Elle voyait ses propres parents travailler sans relâche comme travailleurs occasionnels, s’efforçant de subvenir aux besoins de Fidelis et de ses quatre frères et sœurs. « Cela m’a vraiment motivée à travailler fort et à viser plus haut pour améliorer la situation chez nous », dit-elle.

Fidelis a travaillé avec assiduité pour terminer ses études primaires et secondaires, puis, alors qu’elle célébrait encore la fin de ses études secondaires, la santé de son père a commencé à se détériorer. On lui a diagnostiqué une tumeur au cerveau.

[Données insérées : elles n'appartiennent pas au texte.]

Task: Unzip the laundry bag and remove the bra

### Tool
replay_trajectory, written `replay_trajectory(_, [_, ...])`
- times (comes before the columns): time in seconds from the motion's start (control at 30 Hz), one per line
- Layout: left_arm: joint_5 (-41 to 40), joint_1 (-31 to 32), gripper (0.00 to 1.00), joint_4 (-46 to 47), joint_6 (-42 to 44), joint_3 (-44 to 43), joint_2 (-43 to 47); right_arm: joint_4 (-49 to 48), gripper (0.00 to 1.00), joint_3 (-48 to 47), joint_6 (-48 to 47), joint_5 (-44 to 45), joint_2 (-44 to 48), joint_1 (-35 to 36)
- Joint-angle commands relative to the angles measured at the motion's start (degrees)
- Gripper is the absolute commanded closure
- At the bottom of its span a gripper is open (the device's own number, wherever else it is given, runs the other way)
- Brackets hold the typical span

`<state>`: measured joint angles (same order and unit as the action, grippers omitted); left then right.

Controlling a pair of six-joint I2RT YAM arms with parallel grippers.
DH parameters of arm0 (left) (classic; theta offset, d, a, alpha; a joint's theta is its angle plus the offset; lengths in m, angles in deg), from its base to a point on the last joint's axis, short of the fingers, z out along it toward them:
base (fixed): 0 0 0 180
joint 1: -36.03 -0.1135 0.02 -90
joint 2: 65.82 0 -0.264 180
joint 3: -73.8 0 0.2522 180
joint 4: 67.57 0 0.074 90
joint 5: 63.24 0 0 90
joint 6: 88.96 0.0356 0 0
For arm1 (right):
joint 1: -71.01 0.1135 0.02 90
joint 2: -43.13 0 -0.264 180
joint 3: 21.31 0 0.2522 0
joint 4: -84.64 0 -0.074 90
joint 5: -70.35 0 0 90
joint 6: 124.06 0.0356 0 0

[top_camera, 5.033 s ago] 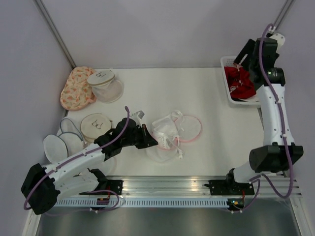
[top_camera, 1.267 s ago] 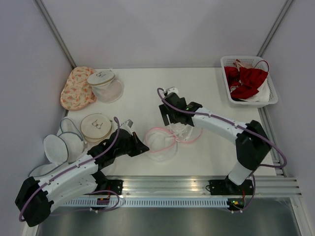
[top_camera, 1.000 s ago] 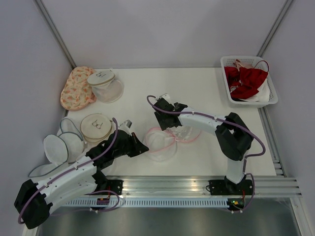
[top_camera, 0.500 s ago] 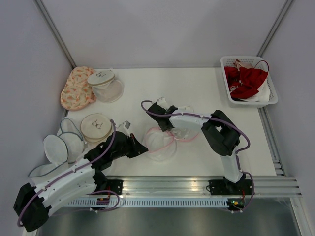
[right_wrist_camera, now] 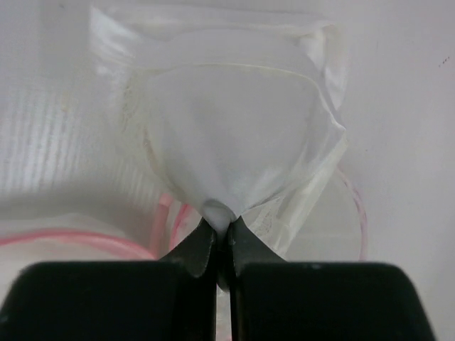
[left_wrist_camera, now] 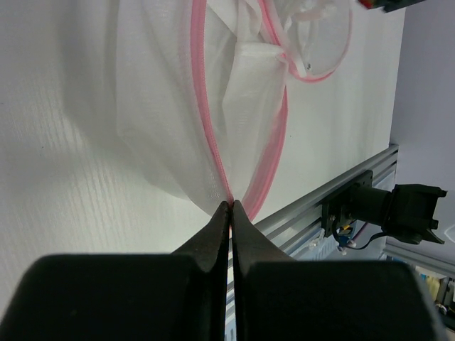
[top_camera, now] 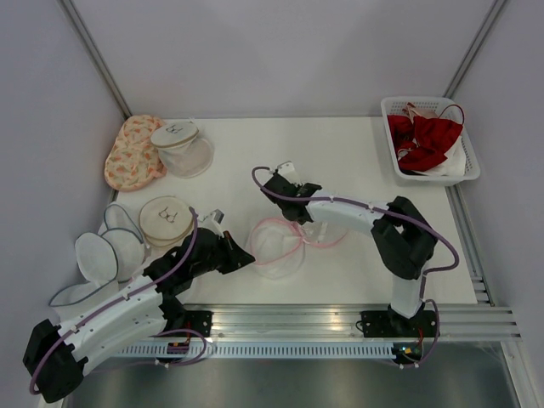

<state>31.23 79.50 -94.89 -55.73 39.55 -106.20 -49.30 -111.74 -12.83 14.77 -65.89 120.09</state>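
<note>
Top external: folded right arm, right gripper (top_camera: pixel 297 214) on bra (right_wrist_camera: pixel 234 142)

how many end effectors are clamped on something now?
2. Left end effector, table front, pinches the laundry bag by its pink rim; right end effector, table centre, pinches white fabric (bra or bag unclear).

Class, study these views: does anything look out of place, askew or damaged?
The laundry bag lies collapsed and gaping, its pink rim pinched by the left gripper; the right gripper pinches white fabric. Nothing looks spilled or torn.
</note>
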Motion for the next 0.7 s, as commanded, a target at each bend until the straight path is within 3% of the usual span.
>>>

La mère et les frères et sœurs de Fidelis ont fait tout ce qu’ils pouvaient pour amasser des fonds pour la chirurgie, le traitement et les médicaments — mais un mois après avoir subi une chirurgie au cerveau et avoir obtenu son congé de l’hôpital, la maladie l’a emporté. La famille s’est retrouvée en difficulté. La mère de Fidelis était submergée par le chagrin et les difficultés financières. Pour couronner le tout, Fidelis a compris que son rêve de fréquenter une école de cuisine était désormais hors de portée.

« J’ai perdu tout l’espoir que j’avais, et à ce moment-là, j’ai choisi de m’isoler de tout le monde », raconte-t-elle. « Cela m’a conduite à la dépression. »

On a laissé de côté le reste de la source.